### [Records shown]
^^^^^^^^
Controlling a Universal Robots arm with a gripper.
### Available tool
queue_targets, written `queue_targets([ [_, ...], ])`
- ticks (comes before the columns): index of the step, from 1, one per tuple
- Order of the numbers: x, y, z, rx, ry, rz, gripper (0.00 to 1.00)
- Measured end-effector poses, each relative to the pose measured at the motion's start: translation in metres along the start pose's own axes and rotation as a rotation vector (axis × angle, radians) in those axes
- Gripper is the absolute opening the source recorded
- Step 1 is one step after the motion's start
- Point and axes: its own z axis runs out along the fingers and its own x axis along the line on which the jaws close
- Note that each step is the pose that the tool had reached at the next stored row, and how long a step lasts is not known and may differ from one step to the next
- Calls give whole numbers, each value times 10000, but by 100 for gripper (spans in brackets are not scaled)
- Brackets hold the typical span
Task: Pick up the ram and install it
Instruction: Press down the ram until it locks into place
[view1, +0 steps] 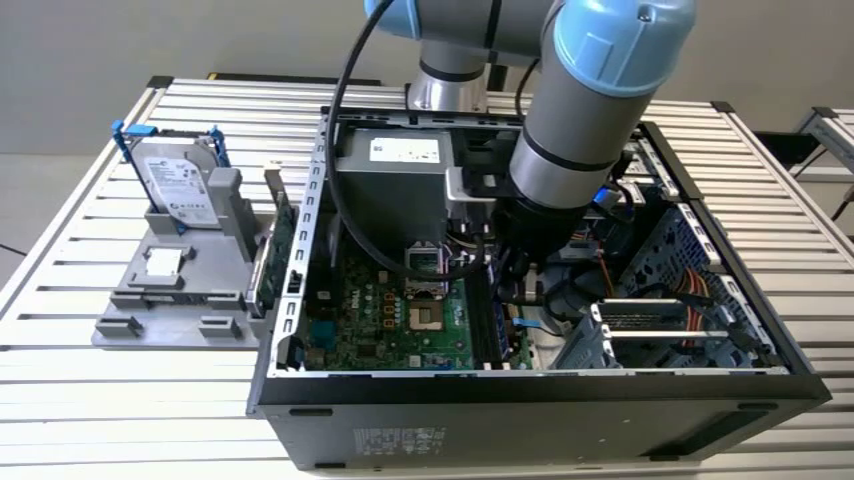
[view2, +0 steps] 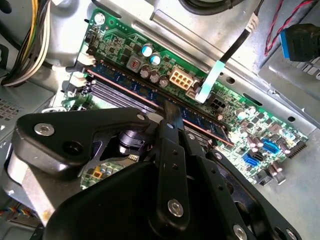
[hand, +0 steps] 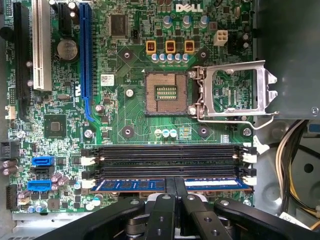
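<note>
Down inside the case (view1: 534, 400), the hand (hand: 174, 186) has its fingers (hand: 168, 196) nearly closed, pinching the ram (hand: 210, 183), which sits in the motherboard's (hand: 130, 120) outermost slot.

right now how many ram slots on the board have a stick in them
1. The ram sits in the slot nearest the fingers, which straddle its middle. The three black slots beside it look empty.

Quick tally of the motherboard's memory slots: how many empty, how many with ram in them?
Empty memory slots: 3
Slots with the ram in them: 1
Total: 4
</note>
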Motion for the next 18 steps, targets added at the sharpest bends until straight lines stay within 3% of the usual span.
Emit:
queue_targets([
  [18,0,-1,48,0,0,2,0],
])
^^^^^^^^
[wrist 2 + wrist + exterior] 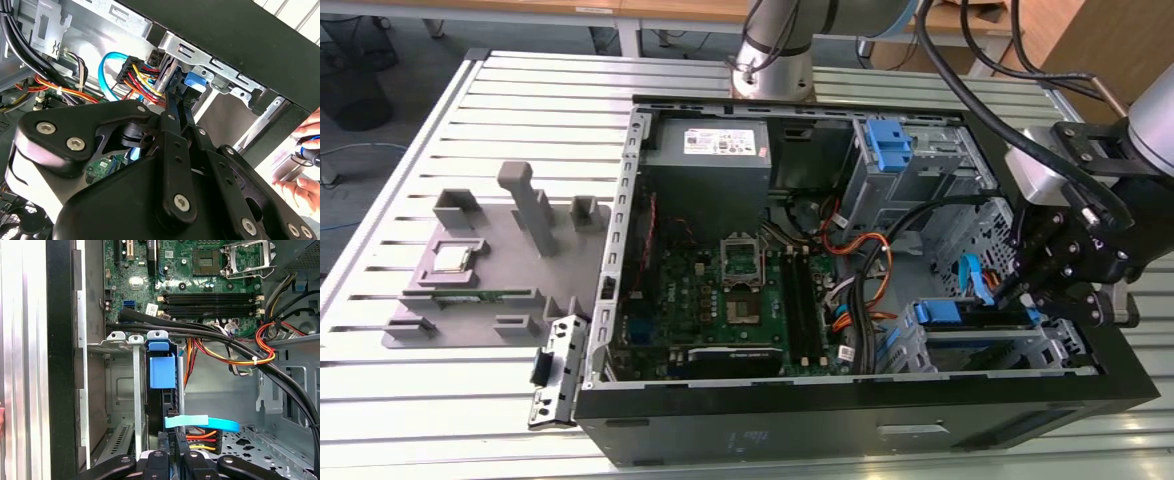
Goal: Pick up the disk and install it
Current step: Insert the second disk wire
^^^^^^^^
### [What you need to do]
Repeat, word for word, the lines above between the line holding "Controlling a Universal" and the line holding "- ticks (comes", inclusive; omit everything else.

### [Response]
Controlling a Universal Robots arm with a gripper.
### Available tool
queue_targets, written `queue_targets([ [_, ...], ])`
- ticks (comes before the columns): index of the step, from 1, one per tuple

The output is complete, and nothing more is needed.